Помощь, оказываемая камер-юнкером, была не бескорыстной – Монс получал вознаграждения как натурой, так и деньгами. Его одаривали щедрыми подношениями: породистыми лошадьми и сбруей к ним, каретами, охотничьими собаками, дорогими мехами и сукнами, крепостными крестьянами. А. П. Волынский в 1724 году ходатайствовал о своем переводе из Астрахани в Москву и подкрепил свою просьбу подношением «изрядного мальчика», а также «от простоты своего усердия» астраханской дичи – дроф, фазанов и даже поросят. Дипломат Лев Измайлов перед отъездом в Китай обратился к Виллиму Ивановичу с просьбой о решении в его пользу судьбы спорных вотчин. Усердие Виллима Ивановича подстегивалось богатейшим по тому времени подарком – тысячью рублями. Князь Андрей Черкасский за ходатайство об освобождении от службы пожаловал Монса натурой – породистым иноходцем, материей на кафтан и т. п. Посол в Берлине Михаил Головкин через своего отца канцлера Г. И. Головкина подарил Монсу иноходца. Купчиха Герман щедро вознаградила его за предоставление ей жалованной грамоты на свободную покупку пеньки в Вологде и других городах и отпуске ее за границу через Архангельск. Другая иноземка-купчиха просила Виллима Ивановича «воспринять за благо» два куска кружев и 500 червонных.

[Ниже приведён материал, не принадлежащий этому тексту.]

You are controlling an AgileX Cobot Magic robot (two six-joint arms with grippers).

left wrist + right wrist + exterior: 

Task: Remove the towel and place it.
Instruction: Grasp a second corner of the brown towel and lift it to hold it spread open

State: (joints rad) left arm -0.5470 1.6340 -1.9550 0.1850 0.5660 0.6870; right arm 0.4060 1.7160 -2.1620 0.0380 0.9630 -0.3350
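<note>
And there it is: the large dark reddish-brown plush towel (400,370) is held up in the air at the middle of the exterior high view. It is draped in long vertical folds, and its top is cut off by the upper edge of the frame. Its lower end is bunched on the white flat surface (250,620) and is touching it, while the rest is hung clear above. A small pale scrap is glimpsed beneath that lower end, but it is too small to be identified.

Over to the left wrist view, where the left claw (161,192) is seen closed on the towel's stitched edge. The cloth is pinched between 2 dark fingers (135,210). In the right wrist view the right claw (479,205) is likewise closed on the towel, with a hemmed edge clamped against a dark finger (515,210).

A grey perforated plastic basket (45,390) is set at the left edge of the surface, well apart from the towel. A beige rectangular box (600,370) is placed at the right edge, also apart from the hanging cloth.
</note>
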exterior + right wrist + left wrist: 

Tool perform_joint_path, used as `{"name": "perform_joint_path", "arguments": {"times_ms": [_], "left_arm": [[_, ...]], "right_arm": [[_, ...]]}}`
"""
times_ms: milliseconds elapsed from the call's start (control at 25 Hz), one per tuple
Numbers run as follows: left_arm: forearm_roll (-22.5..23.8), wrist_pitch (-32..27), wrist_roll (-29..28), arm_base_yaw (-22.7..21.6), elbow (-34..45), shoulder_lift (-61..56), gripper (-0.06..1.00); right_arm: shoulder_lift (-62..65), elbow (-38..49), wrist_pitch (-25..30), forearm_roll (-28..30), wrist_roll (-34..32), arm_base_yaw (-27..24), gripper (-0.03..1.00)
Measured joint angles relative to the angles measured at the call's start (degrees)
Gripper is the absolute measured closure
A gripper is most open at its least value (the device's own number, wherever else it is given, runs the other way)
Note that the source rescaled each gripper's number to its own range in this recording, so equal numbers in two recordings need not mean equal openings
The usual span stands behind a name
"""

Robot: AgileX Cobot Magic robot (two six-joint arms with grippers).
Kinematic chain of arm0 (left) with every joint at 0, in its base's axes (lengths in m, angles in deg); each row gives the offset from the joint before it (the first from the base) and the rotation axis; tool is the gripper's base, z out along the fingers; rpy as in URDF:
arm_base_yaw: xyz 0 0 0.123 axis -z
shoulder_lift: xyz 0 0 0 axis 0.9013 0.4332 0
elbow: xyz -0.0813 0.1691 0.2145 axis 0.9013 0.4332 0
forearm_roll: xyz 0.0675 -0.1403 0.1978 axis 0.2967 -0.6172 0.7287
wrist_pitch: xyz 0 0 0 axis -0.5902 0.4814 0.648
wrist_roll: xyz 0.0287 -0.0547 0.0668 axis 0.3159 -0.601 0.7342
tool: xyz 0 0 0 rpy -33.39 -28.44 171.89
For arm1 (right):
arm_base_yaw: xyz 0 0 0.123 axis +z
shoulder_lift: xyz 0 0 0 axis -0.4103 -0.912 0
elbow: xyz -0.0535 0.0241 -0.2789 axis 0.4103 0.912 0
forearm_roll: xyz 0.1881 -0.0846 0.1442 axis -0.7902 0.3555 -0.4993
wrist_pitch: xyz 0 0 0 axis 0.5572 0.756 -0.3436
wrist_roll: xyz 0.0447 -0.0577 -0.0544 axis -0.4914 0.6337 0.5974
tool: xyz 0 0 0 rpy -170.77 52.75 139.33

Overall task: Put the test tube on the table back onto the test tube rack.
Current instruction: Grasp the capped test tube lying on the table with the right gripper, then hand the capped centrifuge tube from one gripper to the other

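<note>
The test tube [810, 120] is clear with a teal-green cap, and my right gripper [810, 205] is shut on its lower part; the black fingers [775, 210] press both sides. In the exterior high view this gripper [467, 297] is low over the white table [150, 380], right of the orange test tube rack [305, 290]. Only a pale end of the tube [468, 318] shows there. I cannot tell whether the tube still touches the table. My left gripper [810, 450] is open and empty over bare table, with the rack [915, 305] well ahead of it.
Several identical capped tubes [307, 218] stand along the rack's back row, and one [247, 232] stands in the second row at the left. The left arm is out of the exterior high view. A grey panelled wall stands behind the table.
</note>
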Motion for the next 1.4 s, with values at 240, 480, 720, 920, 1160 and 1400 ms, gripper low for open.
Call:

Помещик Орлов «по старой дружбе» подарил двух собак и охотника во временное пользование. Светлейший князь Меншиков, отличавшийся скупостью, все же летом 1724 года преподнес лошадь с убором, а Александр Нарышкин – две кобылы «на завод».
Подношения превратили скромного выходца из Немецкой слободы в богатейшего человека: он владел многочисленными вотчинами, построил в столице дворец, обставил его богатой мебелью.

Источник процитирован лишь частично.